Sebelumnya, ia mandi dalam waktu yang lama, bukan hanya untuk menghilangkan bau alkohol yang mengerikan dari tubuhnya, tetapi juga untuk membersihkan zat-zat hitam seperti tar yang keluar dari kulitnya.
Sistem itu memang memberinya hadiah berupa Pil Pembersih Hati Giok.
Setelah semua kotoran hilang, dia menghabiskan hampir setiap detik waktu luangnya untuk bercocok tanam.
Saat Butler Sheng berlarian ke sana kemari, ia menghentikan makannya sejenak untuk melanjutkan aktivitasnya.
Bahkan di dalam ruangan, sebelum Butler Sheng masuk, dia telah berlatih kultivasi tanpa henti.
Dia sudah memasuki Tingkat 1 Dan Alam Qi Sejati.
Tentu saja, dia masih berada di tahap awal.
Dan dengan jumlah qi yang sangat sedikit di dunia ini, dia harus membuat susunan pengumpul qi di masa depan jika dia ingin meningkatkan kekuatannya dengan cepat.
.
Vrmmmmm~~
Kendaraan yang sangat elegan itu melaju melintasi jalanan yang ramai di tengah berbagai ekspresi kagum.
Mobil itu memang indah dan juga langka.
Sayang sekali mereka tidak tahu bahwa pemilik kendaraan tersebut sekarang sedang ‘bangkrut’.

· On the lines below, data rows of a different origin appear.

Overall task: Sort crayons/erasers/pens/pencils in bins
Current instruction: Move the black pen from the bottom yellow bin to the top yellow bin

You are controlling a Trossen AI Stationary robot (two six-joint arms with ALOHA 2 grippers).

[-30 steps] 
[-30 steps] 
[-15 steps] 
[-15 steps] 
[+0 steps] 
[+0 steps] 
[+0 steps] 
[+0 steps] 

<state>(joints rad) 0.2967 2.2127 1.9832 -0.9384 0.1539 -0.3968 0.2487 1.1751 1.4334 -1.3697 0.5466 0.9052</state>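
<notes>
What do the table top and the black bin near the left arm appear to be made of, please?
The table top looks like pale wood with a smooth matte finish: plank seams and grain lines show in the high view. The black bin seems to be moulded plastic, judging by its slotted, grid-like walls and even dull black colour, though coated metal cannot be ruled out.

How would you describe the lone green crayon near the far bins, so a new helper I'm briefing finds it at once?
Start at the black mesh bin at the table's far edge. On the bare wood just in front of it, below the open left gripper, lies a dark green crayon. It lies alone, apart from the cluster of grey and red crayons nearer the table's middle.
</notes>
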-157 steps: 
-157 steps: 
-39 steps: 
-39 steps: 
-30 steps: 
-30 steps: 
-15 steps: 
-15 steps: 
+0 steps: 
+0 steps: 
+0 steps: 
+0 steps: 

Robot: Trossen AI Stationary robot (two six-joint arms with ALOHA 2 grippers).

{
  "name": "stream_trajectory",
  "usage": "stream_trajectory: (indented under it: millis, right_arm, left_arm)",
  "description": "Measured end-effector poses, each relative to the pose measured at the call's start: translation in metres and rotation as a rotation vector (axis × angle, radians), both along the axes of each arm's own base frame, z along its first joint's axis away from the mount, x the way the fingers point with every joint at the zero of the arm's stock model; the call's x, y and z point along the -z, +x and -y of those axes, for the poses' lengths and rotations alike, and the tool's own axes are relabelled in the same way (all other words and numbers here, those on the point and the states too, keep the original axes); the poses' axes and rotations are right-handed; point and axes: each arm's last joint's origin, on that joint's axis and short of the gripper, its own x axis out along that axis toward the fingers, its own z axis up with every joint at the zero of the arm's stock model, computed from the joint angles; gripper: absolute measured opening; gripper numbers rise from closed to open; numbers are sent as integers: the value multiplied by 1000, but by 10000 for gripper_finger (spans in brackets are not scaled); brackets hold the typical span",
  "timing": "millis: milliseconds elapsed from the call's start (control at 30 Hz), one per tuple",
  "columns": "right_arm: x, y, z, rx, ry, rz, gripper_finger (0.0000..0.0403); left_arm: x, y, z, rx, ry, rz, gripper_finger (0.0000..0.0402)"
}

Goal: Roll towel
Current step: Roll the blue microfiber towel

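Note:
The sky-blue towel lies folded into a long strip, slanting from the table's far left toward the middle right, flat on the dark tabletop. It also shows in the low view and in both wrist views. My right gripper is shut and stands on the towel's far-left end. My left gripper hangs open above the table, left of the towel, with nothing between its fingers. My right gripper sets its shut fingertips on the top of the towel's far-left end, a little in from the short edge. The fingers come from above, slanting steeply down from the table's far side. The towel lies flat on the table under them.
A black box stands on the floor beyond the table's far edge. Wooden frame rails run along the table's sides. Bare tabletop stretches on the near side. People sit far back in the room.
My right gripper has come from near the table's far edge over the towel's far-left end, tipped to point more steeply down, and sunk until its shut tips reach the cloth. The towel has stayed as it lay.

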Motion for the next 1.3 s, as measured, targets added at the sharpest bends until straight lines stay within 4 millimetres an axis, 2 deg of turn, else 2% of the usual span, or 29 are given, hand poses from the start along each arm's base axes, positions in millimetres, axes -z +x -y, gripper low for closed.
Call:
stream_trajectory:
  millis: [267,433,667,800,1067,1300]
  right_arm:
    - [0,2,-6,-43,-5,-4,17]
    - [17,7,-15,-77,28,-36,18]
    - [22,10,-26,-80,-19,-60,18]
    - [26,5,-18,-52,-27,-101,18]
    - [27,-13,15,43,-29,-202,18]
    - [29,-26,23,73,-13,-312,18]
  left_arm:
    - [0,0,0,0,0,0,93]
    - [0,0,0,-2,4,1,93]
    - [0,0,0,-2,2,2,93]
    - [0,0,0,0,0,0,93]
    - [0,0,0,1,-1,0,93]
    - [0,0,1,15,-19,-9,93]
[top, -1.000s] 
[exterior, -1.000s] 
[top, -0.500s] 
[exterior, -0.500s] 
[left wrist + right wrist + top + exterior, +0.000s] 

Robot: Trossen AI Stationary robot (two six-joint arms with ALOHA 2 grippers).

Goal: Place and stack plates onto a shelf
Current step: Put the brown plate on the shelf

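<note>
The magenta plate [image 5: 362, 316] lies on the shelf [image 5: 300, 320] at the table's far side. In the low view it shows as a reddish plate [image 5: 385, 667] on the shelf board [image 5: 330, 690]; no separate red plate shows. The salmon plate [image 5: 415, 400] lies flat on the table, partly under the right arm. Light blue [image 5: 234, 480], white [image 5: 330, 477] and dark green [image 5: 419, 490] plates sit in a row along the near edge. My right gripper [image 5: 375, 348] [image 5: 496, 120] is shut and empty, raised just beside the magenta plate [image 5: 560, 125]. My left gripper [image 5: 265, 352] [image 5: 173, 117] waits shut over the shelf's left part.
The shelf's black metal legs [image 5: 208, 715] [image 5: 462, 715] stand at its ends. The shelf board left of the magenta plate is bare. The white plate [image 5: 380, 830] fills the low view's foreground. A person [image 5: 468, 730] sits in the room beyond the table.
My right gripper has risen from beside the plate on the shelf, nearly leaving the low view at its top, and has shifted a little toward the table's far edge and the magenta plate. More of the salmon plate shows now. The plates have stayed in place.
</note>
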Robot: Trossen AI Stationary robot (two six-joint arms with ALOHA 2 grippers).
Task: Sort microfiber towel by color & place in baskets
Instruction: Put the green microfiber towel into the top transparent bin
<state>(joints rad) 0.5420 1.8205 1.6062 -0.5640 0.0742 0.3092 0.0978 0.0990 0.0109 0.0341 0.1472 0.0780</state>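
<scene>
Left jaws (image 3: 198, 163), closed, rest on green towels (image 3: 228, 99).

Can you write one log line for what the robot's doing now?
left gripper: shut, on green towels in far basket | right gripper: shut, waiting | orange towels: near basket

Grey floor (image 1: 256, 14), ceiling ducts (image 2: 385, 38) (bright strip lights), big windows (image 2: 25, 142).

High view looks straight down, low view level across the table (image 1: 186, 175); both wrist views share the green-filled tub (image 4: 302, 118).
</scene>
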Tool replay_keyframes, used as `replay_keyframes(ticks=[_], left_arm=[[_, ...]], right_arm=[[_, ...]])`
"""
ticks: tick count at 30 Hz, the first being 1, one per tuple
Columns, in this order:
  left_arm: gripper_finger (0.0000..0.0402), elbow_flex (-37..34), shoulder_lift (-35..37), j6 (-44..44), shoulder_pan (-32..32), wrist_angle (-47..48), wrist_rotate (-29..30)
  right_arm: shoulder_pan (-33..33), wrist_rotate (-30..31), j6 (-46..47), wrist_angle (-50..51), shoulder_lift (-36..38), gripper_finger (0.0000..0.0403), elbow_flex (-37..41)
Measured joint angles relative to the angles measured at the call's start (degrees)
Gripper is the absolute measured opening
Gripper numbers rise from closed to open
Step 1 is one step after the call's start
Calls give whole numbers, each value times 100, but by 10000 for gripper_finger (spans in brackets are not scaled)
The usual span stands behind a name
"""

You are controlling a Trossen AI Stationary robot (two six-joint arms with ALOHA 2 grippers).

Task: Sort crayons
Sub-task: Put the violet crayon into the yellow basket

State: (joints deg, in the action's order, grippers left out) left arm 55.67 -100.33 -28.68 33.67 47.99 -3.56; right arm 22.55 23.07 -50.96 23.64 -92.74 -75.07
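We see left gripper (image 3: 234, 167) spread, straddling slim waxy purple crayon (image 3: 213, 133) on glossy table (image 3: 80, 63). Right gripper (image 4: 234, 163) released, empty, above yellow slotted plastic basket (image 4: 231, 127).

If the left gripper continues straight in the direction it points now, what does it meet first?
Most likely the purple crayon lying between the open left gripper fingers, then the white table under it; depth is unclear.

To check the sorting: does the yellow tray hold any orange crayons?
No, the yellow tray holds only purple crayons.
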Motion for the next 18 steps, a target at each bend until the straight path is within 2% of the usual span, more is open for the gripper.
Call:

Kendaraan mewah itu dengan mantap melaju melewati kemacetan, mengambil beberapa tikungan dan belokan, hingga mencapai tujuan akhirnya.
Rumah Sakit Winston Lee.
Dorian melangkah keluar dan tak kuasa mengagumi bangunan megah di hadapannya.
Tidak heran jika rumah sakit ini menjadi salah satu rumah sakit paling terkenal di dunia.
Konon, hampir semua dokter di sini terkenal di seluruh dunia, dan pusat penelitian swasta ini merupakan harta nasional.
Orang-orang dari seluruh dunia terbang ke sini untuk mendapatkan pelayanan.
Bahkan ada yang mengatakan bahwa jika penyakit seseorang tidak dapat disembuhkan di sini, itu berarti tidak ada obatnya, atau mereka ditakdirkan untuk mati.
Tanpa membuang waktu lagi, Dorian dan Butler Sheng melangkah masuk ke dalam gedung, berniat untuk menemui orang tuanya.
Namun siapa yang menyangka bahwa mereka akan segera menghadapi masalah?
Seorang pemuda berwajah angkuh yang menggendong seorang wanita cantik di sampingnya, melihat Dorian dan langsung tersenyum sombong.
Ghu Sota memandang Dorian dengan penuh kemenangan, seolah-olah dialah yang telah menang.
Dia sangat membenci Dorian!
Di sekolah, gadis yang dia sukai justru menyukai Dorian.
Dan yang paling membuatnya marah adalah setelah wanita itu mengaku, Dorian terang-terangan menolaknya.
Dia sangat marah ketika melihat air matanya sehingga dia ingin memukuli bajingan itu.
Namun saat itu, karena orang tua Dorian, dia tidak berani melakukannya.
Kemudian, untuk membalas dendam pada Dorian, dia merayu pacar si bodoh itu dan bahkan membuatnya putus dengannya setelah seluruh kejadian ini terjadi.
Sota paling membenci wajah tampan Dorian.
Lihat! Bahkan wanita cantik yang sedang dipeluknya sekarang pun tersipu malu setelah melihat bajingan itu.
Sialan!
Bajingan ini pasti melakukannya dengan sengaja!